With millions of doses of dengue vaccine distributed globally, we are committed to providing dengue vaccines that meet the highest standards of safety and efficacy. At Takeda, we strive to maintain rigorous quality standards at every stage of the development and manufacturing of our medicines and vaccines.

* How do you predict the dengue vaccine will impact public health, especially in endemic countries like Vietnam?

- In its dengue vaccine statement, WHO also stressed the importance of prioritizing the deployment of all available prevention methods, including vaccination.

Accordingly, to effectively prevent dengue fever and improve public health, we need to implement an integrated solution, including: vector control; case management; community education and vaccination.
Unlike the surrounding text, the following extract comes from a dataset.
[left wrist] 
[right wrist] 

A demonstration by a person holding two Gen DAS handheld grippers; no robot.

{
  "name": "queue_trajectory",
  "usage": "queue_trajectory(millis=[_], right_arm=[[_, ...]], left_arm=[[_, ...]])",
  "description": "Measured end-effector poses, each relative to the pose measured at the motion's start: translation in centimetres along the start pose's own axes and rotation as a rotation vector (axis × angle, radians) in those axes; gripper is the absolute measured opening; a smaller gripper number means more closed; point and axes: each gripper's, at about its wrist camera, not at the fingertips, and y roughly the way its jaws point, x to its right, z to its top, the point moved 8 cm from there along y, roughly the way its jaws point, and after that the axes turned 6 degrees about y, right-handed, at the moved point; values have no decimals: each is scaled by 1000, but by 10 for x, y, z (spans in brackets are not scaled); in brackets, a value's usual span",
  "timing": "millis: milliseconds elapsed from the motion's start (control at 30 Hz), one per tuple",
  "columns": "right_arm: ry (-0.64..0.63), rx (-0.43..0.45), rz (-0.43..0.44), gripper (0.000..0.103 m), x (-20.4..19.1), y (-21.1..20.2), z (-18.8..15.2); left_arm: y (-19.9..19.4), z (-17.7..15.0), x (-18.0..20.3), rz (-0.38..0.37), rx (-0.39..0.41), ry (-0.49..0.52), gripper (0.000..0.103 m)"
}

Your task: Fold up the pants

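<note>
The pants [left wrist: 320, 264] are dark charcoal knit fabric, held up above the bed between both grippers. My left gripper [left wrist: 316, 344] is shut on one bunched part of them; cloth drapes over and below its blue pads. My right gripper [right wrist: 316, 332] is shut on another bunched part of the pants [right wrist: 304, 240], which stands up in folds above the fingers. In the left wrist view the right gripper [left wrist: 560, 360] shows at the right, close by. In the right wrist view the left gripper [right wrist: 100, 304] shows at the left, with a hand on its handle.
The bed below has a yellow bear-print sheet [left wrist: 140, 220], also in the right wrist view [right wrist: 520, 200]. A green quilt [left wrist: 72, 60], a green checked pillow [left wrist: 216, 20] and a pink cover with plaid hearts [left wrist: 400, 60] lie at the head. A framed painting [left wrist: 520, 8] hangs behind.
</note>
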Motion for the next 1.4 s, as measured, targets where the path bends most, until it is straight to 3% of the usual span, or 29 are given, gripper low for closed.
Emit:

WHO also identified Takeda’s dengue vaccine as having a major impact on public health in areas with high transmission rates. The vaccine rollout should be coupled with an effective communication strategy and active community participation.

We expect that the dengue vaccine will have a positive impact on public health, especially in endemic countries like Vietnam. The vaccine will not only protect people who have never had dengue before, but will also help reduce the number of new cases in people who have already had the disease.

Furthermore, vaccines have the potential to reduce hospitalization rates, thereby bringing major economic benefits by reducing the financial burden on health care systems and households, contributing to overall economic stability.

In addition, each individual should also take additional measures to protect themselves and their loved ones. This will contribute to enhancing the effectiveness of preventive measures, enhancing the effectiveness of public health efforts and minimizing the impact of dengue fever on the community.